• [Collected data]:
◆ ◆ ◆ ◆

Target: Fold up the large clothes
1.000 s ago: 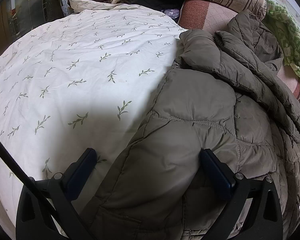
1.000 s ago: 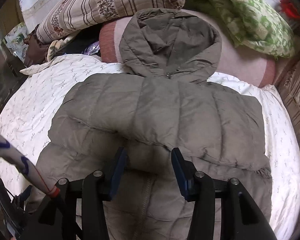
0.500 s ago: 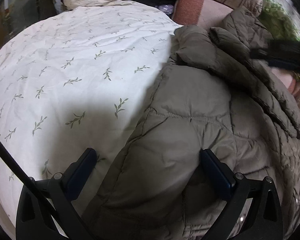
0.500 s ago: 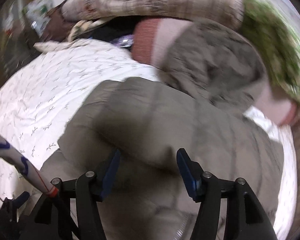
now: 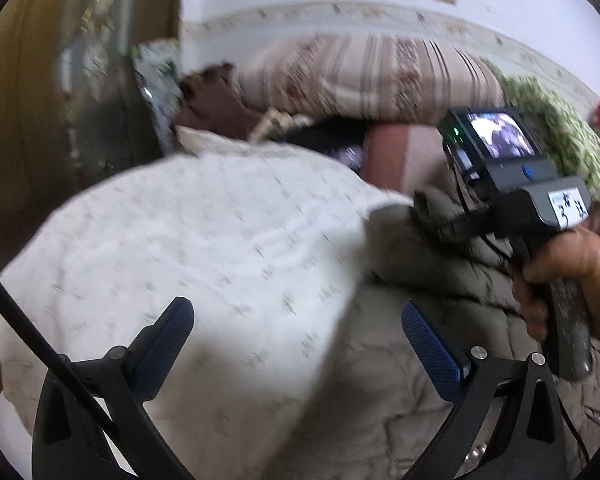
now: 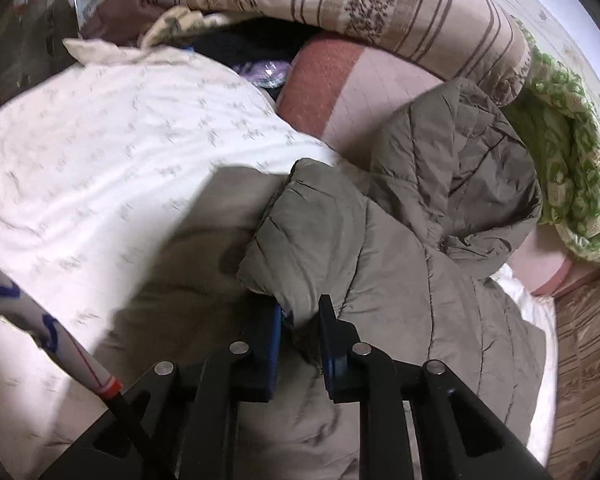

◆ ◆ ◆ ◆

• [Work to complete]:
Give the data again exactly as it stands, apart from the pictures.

• [Solution]:
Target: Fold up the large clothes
1.000 s ago: 
1.000 s ago: 
0.500 s ago: 
0.500 s ago: 
now: 
now: 

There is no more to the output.